Lori Carlson has been a member of North Dakota Farmers Union for many years, but it hasn’t been until recently that she became active again.
When Lori and Richard first married, Lori was a youth leader in Stutsman County. They were active for awhile, but with all of life’s demands and raising a family, she didn’t find herself really getting involved until three years ago when she was chosen to attend the National Farmers Union Women’s Conference in Clearwater Beach, Fla.
Lori has led a very busy and active life, and when she lost her run for District 29 House, she didn’t shy away from getting involved. The very next day, she attended the Stutsman County annual meeting and was elected to the county board.
“You don’t hide when you lose!” Lori said.
Lori also served on the Policy and Action Committee for two years, was one of the 25 original co-sponsors to bring the corporate farming initiated measure to a vote of the people. In the fall of 2015, she attended the NFU Fly-in to Washington, D.C. In addition to being an incredibly active Farmers Union member, Lori holds a variety of other board and committee positions around the state. She holds positions with the Barnes County North School Board, Barnes County North Education Foundation Board, Southeast Education Cooperative, North Dakota Small Organized Schools, Freedom Resource Center, is president of Stutsman County Township Association, vice president of District 29 Democrats and is the clerk for Winfield Township. And that is just the beginning of the list.

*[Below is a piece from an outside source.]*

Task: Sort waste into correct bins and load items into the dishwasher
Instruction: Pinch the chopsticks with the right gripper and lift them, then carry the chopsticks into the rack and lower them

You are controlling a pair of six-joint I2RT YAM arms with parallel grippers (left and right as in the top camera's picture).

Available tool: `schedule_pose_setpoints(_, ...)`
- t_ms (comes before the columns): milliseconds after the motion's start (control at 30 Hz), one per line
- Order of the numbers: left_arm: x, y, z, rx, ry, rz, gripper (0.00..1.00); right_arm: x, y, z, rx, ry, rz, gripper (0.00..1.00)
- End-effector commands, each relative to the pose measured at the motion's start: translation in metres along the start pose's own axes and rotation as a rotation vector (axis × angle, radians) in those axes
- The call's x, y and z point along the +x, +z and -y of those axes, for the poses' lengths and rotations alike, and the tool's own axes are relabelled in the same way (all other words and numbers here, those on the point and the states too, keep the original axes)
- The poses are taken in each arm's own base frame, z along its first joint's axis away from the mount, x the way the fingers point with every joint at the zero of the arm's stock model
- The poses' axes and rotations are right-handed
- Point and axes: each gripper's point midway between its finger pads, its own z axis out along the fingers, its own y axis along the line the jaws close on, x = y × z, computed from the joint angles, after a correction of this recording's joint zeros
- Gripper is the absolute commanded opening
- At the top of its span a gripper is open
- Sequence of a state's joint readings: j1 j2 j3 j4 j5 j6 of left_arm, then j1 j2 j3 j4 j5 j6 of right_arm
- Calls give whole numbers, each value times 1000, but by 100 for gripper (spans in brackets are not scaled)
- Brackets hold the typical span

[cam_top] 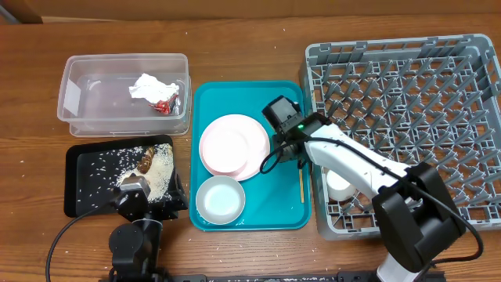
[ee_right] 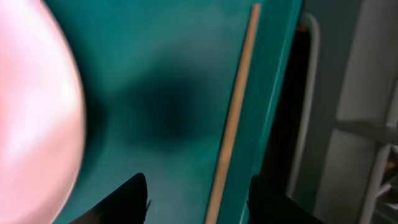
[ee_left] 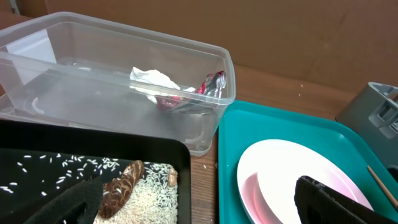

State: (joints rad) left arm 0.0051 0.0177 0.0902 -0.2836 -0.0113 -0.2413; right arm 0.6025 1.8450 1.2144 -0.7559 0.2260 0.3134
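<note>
1. Dish rack (cam_top: 407, 86): nearly bare. You have one white cup (cam_top: 338, 186) in its near left corner, half hidden under the right arm.
2. Teal tray (cam_top: 274, 207): holds what is left to load, namely the plate (cam_top: 233, 145), the bowl (cam_top: 220, 200) and a chopstick (ee_right: 233, 118).
3. Clear tub (cam_top: 78, 102): tissue (cam_top: 147, 86) and red wrapper (cam_top: 164, 106) inside. Count this part done.
4. Black tray (cam_top: 74, 205): rice (cam_top: 162, 174) and brown scraps (ee_left: 121, 186) on it. The waste looks sorted.
5. Left gripper (ee_left: 199, 211): wide and holding nothing, low over the black tray's right end.
6. Right gripper (ee_right: 199, 205): fingers apart and empty, set either side of the chopstick just above the tray floor.
7. Chopstick: flat beside the teal tray's right wall, next to the rack. Its long axis runs near to far, parallel to that wall. You cannot tell which end is the tip, and only one stick shows.
</note>
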Motion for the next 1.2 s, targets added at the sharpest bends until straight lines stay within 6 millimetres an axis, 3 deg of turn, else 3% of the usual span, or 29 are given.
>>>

When Lori thinks about role models in her life, she didn’t hesitate to answer, “My mom. She is a strong and independent free thinker who never let roles define her. And also my dad would be the other part of the equation. I am who I am because of my parents.”
Lori’s second-grade teacher also made a huge impression on her and how she looks at leadership roles. “Mrs. Martell just got me!” she said. “She was assertive but gentle, which is almost impossible to do. She spoke to me, and I admired that.”
“You need someone who is decisive yet kind,” Lori said about leadership. “You actually have to be a person who is open to listening because too many people go in with their minds already made up.”
Lori encourages women to become involved. She can’t stress enough how important it is to step up to the plate and take on new challenges. “Just jump!” Lori said, “You have nothing to lose by trying and you have so much to offer. We never give ourselves enough credit for what we have to offer.”
Getting involved in WILD and attending the NFU Women’s Conference three years ago opened Lori’s eyes to how different parts of the country view farming practices in the Midwest. “It fired me up,” Lori said. “Give the hand of friendship. I’m a farmer, you’re a farmer, we need to encompass it all. We need to include everybody in these conversations.”
Lori is looking forward to being with NDFU as the organization moves forward and grows. “Everybody needs to start getting involved,” she said. “By not using our voices, we are allowing people to tell us what to do and to make the rules for us.”